I hear your cries. What? Why? Who cares?
Let me take the questions in reverse order.
Anyone building a website which accepts user input, or input from other services, or which has users outside the US (that is, everyone!) should care about Unicode. They should care because when it's done right Unicode lets your website speak in many tongues. It enables your webpages to display the weird and wonderful characters that make up the alphabets of all of those non-English languages spoken outside the US and UK.
A good (or indeed bad) example of this came when, recently, I added the new Sigur Ros album to my glisty.com wishlist using glisty's bookmarklet to add the album from its Amazon product page. When I went to glisty to check out my list I noticed that it had mangled the Icelandic characters in the album name (urgh).
I knew that this sort of thing happens when you're not properly set up for Unicode, but I had very little idea how to fix that. I had thought that configuring my MySQL DB to use Unicode would be enough. Obviously not!
So I have spent the week fixing glisty for UTF-8 input and output and along the way learnt a few things I thought I might try to pass on. I would certainly not purport to be an expert, but these are some practical tips on the steps I undertook to make it work.
Getting ready for Unicode impacts all of the components of your website, from Javascript through to MySQL, so I'll take each in turn.
First stop - web pages
This is pretty easy. Make sure your web pages all have meta data to indicate that they contain unicode. You can do this by adding:<meta equiv="Content-Type" content="text/html; charset=UTF-8">
(if you are writing XHTML you don't strictly need this as XHTML defaults to UTF-8 but what's a bit of belt and braces amongst friends)

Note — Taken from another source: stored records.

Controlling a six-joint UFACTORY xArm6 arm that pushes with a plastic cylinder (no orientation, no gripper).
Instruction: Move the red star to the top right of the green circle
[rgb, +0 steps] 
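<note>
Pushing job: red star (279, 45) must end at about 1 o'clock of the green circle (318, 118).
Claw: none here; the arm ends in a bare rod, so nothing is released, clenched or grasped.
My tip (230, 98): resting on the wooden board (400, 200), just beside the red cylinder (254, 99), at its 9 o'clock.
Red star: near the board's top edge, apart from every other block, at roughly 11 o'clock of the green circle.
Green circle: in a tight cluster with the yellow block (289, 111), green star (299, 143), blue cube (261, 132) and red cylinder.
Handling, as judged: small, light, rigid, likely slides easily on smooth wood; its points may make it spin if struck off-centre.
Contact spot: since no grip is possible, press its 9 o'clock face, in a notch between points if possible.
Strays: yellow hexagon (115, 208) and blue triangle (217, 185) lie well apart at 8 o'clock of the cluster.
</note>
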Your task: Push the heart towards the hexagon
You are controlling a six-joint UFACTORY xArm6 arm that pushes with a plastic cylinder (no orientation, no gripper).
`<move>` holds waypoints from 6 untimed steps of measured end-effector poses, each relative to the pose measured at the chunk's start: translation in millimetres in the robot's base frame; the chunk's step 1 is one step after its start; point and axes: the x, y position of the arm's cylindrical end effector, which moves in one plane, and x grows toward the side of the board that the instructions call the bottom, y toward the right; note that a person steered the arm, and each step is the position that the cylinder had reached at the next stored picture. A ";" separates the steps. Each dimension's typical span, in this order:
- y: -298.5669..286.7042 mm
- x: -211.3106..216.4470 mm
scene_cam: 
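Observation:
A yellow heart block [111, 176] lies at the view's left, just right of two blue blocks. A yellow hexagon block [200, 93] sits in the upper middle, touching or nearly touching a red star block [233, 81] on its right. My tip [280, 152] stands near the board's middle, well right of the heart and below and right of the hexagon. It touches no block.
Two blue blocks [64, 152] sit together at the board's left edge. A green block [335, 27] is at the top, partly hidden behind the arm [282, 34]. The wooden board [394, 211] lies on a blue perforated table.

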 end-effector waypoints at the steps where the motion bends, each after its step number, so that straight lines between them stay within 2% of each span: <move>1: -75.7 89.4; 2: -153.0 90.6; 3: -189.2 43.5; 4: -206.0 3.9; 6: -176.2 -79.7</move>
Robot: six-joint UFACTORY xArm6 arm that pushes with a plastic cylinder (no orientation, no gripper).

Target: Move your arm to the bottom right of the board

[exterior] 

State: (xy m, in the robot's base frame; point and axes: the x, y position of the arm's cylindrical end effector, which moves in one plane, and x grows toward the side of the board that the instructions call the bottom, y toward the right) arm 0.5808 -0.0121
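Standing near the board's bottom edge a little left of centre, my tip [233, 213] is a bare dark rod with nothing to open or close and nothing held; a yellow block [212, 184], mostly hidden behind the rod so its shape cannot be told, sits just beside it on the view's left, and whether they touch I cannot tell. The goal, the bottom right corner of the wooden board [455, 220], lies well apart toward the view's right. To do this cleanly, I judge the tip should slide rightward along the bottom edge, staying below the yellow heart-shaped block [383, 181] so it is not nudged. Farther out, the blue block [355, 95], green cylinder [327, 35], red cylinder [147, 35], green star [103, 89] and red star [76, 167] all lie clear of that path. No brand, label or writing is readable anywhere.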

When you do this, it tells the browser explicitly to treat the content of the page and any text submitted from a form on the page as UTF-8.
Next up - Javascript
The main area to worry about here is escaping data if you are using AJAX. There are 3 different escape functions in Javascript:escape() encodeURI() encodeURIComponent()Only the last of these works properly with Unicode. Make sure to use it everywhere you want to escape data using Javascript (true story: a rogue escape() kept me unproductive for almost an hour last night)
Then - PHP
If you are displaying user entered data on your webpages, then it is a good idea to escape html from these strings to prevent anyone 'injecting' malicious code into your site. The way you do this in PHP is through the built-in htmlentities() function.It turns out that this function expects Latin encoded data by default. It will mangle any unicode characters it finds. On top of that the setting for encoding is the second optional variable so you have to add a stub for the first. Basically you should escape HTML using the following function:
htmlentities($yourString,ENT_COMPAT,"UTF-8");
I'm looking into whether you can set this as a global parameter in PHP.ini but haven't got an answer yet.
Finally - your MySQL DB
The collation of your DB should be set to UTF-8. Any text fields should have utf8_unicode_ci encoding and be typed as varchar (not char).This is all achieved easily in PHPMyAdmin or via the command line. I'll let you figure out the details.
On top of this, you also need to tell MySQL that you are sending it Unicode data. That means adding a query to the start of all your submission scripts. I achieved this by adding it to the constructor function for my DB class in PHP. It looks something like this:
mysql_query('SET NAMES = 'UTF-8');
I'm also looking into whether this can be changed in MySQL settings to avoid the overhead of an additional call.And that's it. All relatively small things, but if anyone of them is off, then you'll end up with junk. Hopefully this guide will help you avoid some of the pitfalls I have enjoyed over the last week...
By the way, as you can see from my list, glisty now handles unicode characters!